North America held the major market share for more than 40% of the global revenue with a market size of USD 7016.88 million in 2024 and will grow at a compound annual growth rate (CAGR) of 3.8% from 2024 to 2031.
Europe accounted for a market share of over 30% of the global revenue with a market size of USD 5262.66 million.
Asia Pacific held a market share of around 23% of the global revenue with a market size of USD 4034.71 million in 2024 and will grow at a compound annual growth rate (CAGR) of 7.6% from 2024 to 2031.
Latin America had a market share of more than 5% of the global revenue with a market size of USD 877.11 million in 2024 and will grow at a compound annual growth rate (CAGR) of 5.0% from 2024 to 2031.
Middle East and Africa had a market share of around 2% of the global revenue and was estimated at a market size of USD 350.84 million in 2024 and will grow at a compound annual growth rate (CAGR) of 5.3% from 2024 to 2031.
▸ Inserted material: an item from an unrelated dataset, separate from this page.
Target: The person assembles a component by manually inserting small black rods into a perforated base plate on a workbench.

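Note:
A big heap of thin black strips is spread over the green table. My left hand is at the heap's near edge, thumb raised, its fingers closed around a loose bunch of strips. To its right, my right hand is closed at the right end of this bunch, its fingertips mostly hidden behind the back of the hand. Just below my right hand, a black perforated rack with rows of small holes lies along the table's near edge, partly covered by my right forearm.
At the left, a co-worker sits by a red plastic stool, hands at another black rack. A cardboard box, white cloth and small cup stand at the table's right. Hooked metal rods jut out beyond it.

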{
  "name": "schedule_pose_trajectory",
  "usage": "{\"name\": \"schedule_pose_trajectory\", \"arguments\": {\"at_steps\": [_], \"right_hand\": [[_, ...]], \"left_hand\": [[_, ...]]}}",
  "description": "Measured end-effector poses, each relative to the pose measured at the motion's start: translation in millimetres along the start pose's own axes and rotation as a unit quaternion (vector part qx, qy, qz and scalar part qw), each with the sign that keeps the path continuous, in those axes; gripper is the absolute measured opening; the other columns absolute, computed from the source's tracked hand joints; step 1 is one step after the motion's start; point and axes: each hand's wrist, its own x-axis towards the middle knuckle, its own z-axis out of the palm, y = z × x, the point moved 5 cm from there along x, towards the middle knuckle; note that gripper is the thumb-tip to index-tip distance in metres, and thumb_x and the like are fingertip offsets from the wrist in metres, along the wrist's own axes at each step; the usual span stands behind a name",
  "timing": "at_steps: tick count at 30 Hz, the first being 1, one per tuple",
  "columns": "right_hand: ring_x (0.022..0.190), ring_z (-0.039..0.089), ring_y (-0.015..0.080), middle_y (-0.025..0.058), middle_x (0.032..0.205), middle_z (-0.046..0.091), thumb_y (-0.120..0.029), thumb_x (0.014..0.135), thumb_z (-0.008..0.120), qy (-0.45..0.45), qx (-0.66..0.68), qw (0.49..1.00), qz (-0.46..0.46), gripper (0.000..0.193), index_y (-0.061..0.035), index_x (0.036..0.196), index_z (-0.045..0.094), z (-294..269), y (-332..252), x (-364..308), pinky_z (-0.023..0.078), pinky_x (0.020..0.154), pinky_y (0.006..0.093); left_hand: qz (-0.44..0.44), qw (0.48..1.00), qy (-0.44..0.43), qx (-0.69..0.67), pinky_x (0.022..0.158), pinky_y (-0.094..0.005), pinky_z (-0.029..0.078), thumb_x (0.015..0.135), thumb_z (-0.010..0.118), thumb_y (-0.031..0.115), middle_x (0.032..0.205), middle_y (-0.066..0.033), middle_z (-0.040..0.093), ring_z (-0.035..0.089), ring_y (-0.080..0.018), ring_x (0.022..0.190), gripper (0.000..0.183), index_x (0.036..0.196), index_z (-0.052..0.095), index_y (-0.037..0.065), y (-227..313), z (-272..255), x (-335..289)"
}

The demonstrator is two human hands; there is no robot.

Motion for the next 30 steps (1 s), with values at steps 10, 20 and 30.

The ethane category is the fastest growing segment of the Natural Gas Liquids industry
Market Dynamics of Natural Gas Liquids Market
Key Drivers for Natural Gas Liquids Market
Increasing Petrochemical Industry to Boost Market Growth
The market for natural gas liquids (NGL) is mostly driven by the expanding petrochemical sector. Natural gas liquids (NGLs) like ethane, propane, and butane are vital raw materials for the synthesis of petrochemicals like ethylene and propylene, which are extensively utilized in the creation of synthetic materials, chemicals, and plastics. The need for NGLs is rising due to the petrochemical industry's explosive growth, particularly in North America and Asia. The utilization of NGLs in a variety of applications is growing as a result of growing industrialization and technological developments in chemical processing. The global need for consumer goods, packaging, and industrial materials is driving the petrochemical industry's growth, which in turn will fuel the NGL market's long-term growth.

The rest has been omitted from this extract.